═════ Available data

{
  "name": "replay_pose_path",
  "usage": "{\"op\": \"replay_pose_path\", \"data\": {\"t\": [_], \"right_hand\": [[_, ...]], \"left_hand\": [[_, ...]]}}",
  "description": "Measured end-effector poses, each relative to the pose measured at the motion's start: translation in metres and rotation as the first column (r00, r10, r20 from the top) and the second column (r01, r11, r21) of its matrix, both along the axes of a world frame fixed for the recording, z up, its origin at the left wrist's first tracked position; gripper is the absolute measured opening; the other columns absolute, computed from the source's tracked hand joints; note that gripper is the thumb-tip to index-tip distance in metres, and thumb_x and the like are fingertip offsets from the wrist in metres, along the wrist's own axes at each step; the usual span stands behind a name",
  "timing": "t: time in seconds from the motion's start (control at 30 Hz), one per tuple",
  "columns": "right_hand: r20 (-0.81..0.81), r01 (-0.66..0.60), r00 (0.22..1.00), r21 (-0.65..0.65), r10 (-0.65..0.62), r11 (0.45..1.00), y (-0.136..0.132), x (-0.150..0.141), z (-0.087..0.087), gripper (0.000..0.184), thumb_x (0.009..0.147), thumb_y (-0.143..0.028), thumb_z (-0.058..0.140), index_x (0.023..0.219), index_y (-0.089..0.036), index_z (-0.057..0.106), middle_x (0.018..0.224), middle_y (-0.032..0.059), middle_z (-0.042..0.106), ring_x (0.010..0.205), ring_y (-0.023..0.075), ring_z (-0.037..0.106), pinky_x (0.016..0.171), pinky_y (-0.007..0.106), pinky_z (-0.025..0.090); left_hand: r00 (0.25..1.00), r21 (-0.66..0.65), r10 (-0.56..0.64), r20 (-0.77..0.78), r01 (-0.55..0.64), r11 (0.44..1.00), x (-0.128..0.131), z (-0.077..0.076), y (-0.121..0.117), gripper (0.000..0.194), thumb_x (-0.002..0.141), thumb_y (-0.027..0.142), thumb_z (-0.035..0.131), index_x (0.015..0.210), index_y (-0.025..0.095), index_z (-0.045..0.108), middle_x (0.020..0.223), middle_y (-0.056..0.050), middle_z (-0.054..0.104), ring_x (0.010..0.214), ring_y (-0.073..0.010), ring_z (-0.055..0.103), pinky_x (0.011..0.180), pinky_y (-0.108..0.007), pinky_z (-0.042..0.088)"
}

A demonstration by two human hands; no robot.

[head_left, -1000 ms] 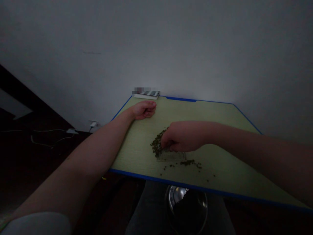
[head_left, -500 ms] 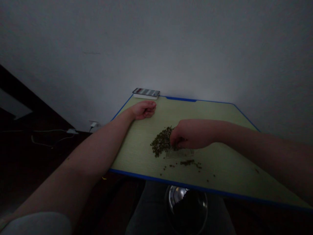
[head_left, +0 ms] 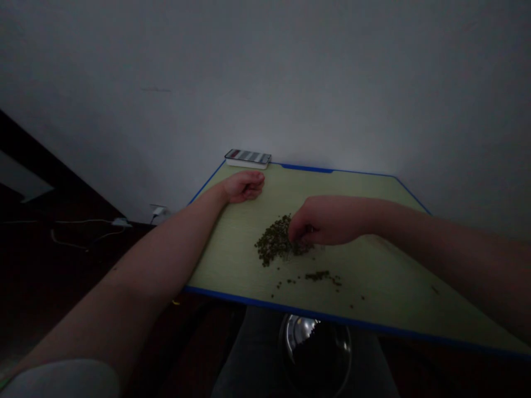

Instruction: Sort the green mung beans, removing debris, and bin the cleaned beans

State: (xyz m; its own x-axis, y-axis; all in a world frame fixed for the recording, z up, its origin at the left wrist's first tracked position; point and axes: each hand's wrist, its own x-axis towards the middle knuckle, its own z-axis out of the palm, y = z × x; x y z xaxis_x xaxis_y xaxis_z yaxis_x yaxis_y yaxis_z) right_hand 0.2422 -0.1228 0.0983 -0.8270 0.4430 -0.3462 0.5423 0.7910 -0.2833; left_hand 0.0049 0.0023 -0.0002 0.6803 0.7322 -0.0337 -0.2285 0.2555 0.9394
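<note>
Head view shows the right hand (head_left: 313,221) at the right side of the pile of small grains (head_left: 271,241) on the tabletop (head_left: 381,276). Its grip is curled downward; what it holds, I cannot tell. The left hand (head_left: 245,186) is curled closed, with nothing visible in it. A too quick push could scatter the pile, and stray grains (head_left: 319,275) near the front edge could be knocked off, beside the metal bowl (head_left: 297,330) below.
</note>
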Motion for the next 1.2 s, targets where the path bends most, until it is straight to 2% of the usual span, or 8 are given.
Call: {"op": "replay_pose_path", "data": {"t": [0.23,0.43,0.7,0.93,1.1,1.2], "right_hand": [[0.021,-0.018,1.000,0.003,0.018,1.000,0.000,-0.001,-0.005,0.029,0.079,-0.012,0.060,0.101,-0.020,0.078,0.086,0.0020,0.077,0.069,0.0143,0.063,0.065,0.026,0.040],[0.030,-0.009,1.000,-0.045,0.011,0.999,-0.007,-0.008,-0.004,0.026,0.080,-0.013,0.062,0.100,-0.019,0.077,0.083,0.0014,0.076,0.067,0.0138,0.062,0.065,0.026,0.040],[0.021,-0.005,1.000,0.009,0.005,1.000,-0.006,-0.018,-0.006,0.027,0.078,-0.013,0.061,0.099,-0.019,0.076,0.080,0.0019,0.075,0.064,0.0139,0.059,0.062,0.027,0.037],[0.018,-0.094,0.995,-0.003,0.094,0.996,-0.010,-0.019,-0.008,0.030,0.078,-0.009,0.058,0.098,-0.020,0.077,0.090,0.0034,0.077,0.071,0.0151,0.062,0.066,0.027,0.039],[0.028,-0.074,0.997,-0.019,0.074,0.997,-0.016,-0.017,0.001,0.030,0.082,-0.011,0.059,0.104,-0.021,0.077,0.093,0.0030,0.077,0.076,0.0162,0.064,0.068,0.027,0.041],[-0.021,-0.137,0.990,0.035,0.137,0.990,-0.027,-0.034,0.010,0.032,0.086,-0.012,0.057,0.108,-0.023,0.077,0.099,0.0031,0.077,0.081,0.0178,0.065,0.070,0.028,0.041]], "left_hand": [[1.000,0.000,0.005,0.006,-0.005,1.000,0.001,0.001,-0.001,0.030,0.075,0.019,0.070,0.059,0.017,0.044,0.051,0.006,0.034,0.037,-0.0047,0.030,0.032,-0.013,0.022],[1.000,-0.014,-0.003,-0.003,0.003,1.000,0.001,0.000,0.000,0.029,0.077,0.018,0.067,0.059,0.017,0.044,0.051,0.006,0.032,0.037,-0.0049,0.029,0.032,-0.013,0.022],[1.000,-0.021,0.000,0.003,0.000,1.000,0.001,0.001,-0.001,0.032,0.075,0.020,0.070,0.059,0.017,0.042,0.051,0.006,0.033,0.037,-0.0046,0.030,0.033,-0.014,0.020],[1.000,-0.022,-0.007,-0.004,0.007,1.000,0.001,0.001,-0.001,0.034,0.074,0.021,0.072,0.058,0.017,0.042,0.051,0.007,0.032,0.036,-0.0047,0.030,0.033,-0.014,0.020],[1.000,-0.025,-0.005,0.004,0.005,1.000,0.001,0.001,0.000,0.033,0.073,0.019,0.072,0.058,0.017,0.043,0.051,0.006,0.033,0.037,-0.0046,0.029,0.033,-0.014,0.020],[1.000,-0.043,0.007,0.004,-0.007,0.999,0.000,0.002,-0.001,0.033,0.073,0.018,0.071,0.058,0.017,0.042,0.051,0.006,0.033,0.037,-0.0046,0.030,0.033,-0.014,0.020]]}}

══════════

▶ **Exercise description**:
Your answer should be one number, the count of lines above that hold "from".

▶ **Response area**:
2